Plusieurs conclusions peuvent être tirées des investigations magnétiques : d’une part, les prospections magnétiques entreprises dans le vallon nord ne permettent pas de restituer un plan d’occupation dense à caractère résidentiel, les indices d’occupation étant épars et difficiles à interpréter ; d’autre part, la carte magnétique n’a pas révélé d’anciens fours artisanaux. Le secteur nord serait donc essentiellement destiné à l’extraction de la pierre, en liaison avec les chantiers de construction de la terrasse. Il semble encore moins abriter de bâtiments à caractère royal ou aristocratique, si ce n’est au nord-est pour la période post-achéménide. Il pourrait donc être tentant d’en faire un quartier artisanal de Persépolis dédié à la taille de la pierre.

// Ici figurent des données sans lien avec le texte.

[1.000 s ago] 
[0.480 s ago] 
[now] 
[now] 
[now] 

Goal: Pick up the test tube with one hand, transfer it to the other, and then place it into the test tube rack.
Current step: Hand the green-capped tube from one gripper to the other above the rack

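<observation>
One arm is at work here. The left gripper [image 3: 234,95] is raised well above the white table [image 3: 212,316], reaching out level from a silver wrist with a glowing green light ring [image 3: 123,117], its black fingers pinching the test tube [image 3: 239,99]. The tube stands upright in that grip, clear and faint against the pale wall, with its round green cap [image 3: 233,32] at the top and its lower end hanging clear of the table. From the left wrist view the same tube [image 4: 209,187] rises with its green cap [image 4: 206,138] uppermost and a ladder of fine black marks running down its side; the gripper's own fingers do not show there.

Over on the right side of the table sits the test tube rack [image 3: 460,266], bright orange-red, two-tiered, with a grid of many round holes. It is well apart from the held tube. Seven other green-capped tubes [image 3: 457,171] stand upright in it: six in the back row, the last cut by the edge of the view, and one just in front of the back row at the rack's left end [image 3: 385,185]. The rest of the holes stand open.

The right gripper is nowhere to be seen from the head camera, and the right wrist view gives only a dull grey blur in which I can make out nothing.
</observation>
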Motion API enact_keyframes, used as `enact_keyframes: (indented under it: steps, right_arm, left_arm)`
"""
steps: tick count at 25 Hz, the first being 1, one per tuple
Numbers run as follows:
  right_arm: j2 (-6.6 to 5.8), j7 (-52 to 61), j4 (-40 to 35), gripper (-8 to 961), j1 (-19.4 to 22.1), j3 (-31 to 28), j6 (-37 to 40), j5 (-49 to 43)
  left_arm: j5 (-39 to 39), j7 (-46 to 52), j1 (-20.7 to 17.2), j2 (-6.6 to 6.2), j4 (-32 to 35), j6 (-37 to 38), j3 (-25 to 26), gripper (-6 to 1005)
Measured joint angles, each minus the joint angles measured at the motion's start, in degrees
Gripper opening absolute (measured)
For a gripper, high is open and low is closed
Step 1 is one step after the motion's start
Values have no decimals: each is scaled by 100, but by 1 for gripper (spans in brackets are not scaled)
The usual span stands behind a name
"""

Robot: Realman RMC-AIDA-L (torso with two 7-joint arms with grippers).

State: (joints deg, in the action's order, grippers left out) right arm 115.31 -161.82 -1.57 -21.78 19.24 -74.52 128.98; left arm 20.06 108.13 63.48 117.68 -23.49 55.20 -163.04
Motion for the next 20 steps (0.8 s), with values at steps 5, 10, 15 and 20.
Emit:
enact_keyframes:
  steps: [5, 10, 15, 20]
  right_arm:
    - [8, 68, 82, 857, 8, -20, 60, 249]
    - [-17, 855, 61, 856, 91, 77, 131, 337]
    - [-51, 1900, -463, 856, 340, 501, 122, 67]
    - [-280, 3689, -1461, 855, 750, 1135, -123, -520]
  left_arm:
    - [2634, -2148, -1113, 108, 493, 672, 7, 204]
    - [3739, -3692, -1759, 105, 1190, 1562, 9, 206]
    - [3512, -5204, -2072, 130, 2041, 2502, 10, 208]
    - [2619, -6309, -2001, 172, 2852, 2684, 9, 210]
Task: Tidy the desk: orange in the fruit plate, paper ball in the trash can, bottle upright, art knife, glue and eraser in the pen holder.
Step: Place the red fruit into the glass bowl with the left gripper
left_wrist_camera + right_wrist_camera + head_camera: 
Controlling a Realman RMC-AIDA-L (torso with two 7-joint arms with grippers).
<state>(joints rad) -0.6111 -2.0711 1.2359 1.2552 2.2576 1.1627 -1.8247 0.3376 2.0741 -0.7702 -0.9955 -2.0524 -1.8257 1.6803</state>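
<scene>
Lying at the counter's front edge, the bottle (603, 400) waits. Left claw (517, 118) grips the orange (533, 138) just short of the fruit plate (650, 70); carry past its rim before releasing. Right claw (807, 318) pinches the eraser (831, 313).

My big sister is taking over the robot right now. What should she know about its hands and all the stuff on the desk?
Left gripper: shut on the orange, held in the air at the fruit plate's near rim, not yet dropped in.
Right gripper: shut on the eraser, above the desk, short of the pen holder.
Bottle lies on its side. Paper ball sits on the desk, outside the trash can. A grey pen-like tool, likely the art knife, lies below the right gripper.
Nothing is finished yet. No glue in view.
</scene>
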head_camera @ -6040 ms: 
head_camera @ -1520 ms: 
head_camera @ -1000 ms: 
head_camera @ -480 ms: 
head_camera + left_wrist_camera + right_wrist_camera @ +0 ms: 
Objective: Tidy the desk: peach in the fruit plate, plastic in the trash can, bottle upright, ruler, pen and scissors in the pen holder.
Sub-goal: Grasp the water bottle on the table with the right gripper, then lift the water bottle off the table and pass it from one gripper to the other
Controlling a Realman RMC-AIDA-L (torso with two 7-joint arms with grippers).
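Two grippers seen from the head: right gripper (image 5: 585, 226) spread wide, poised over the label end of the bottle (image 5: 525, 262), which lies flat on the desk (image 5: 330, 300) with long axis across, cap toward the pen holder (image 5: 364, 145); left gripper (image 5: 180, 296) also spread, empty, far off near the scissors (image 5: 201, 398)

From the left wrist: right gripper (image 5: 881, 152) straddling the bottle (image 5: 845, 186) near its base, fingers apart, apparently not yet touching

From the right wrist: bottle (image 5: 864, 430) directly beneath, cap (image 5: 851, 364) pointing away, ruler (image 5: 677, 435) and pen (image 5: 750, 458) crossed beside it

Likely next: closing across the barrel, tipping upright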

Néanmoins les traces de carrière ne sont pas limitées à ce seul vallon ; elles se poursuivent en effet bien plus au nord, sur l’ensemble du piedmont nord-ouest du Kuh-e Rahmat756. Le vallon nord constituerait alors la limite sud d’une plus vaste zone de carrières, et non le quartier des tailleurs de pierre de Persépolis.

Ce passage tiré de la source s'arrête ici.